◆ Work instructions: Quote the whole listing word for word, please.
START Given data
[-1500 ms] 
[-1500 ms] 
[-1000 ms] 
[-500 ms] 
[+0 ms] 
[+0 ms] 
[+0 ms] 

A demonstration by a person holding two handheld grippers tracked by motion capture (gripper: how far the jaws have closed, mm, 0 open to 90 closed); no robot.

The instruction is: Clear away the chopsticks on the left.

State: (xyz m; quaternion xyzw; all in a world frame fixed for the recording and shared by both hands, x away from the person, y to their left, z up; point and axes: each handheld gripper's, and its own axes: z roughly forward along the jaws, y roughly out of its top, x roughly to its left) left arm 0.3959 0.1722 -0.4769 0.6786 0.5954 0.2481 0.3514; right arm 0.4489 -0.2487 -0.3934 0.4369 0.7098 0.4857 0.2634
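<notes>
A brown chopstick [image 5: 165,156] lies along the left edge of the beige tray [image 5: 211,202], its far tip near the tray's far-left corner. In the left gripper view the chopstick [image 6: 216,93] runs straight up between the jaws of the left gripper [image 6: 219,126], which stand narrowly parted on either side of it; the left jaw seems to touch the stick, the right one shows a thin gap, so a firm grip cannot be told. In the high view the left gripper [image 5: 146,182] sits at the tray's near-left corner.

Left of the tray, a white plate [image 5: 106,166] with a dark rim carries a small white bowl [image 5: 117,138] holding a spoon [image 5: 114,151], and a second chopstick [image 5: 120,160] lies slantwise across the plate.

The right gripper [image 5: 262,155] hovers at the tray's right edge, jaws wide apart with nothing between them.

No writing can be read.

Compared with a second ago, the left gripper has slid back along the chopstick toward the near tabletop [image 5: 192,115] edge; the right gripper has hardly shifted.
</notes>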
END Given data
◆ Completed exercise:
[-1500 ms] 
[-1500 ms] 
[-1000 ms] 
[-500 ms] 
[+0 ms] 
[+0 ms] 
[+0 ms] 

A demonstration by a person holding two handheld grippers tracked by motion capture (gripper: how far the jaws have closed, mm, 0 open to 90 closed); no robot.

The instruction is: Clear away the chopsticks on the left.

State: (xyz m; quaternion xyzw; all in a world frame fixed for the recording and shared by both hands, x away from the person, y to their left, z up; point and axes: each handheld gripper's, and its own axes: z roughly forward along the jaws, y roughly out of its top, x roughly to its left) left arm 0.3959 0.1722 -0.4769 0.6786 0.5954 0.2481 0.3514; right arm 0.4489 -0.2487 -0.3934 0.4369 0.7098 0.4857 0.2634
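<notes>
A brown chopstick [image 5: 165,156] lies along the left edge of the beige tray [image 5: 211,202], its far tip near the tray's far-left corner. In the left gripper view the chopstick [image 6: 216,93] runs straight up between the jaws of the left gripper [image 6: 219,126], which stand narrowly parted on either side of it; the left jaw seems to touch the stick, the right one shows a thin gap, so a firm grip cannot be told. In the high view the left gripper [image 5: 146,182] sits at the tray's near-left corner.

Left of the tray, a white plate [image 5: 106,166] with a dark rim carries a small white bowl [image 5: 117,138] holding a spoon [image 5: 114,151], and a second chopstick [image 5: 120,160] lies slantwise across the plate.

The right gripper [image 5: 262,155] hovers at the tray's right edge, jaws wide apart with nothing between them.

No writing can be read.

Compared with a second ago, the left gripper has slid back along the chopstick toward the near tabletop [image 5: 192,115] edge; the right gripper has hardly shifted.
</notes>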

No more work is needed for this exercise.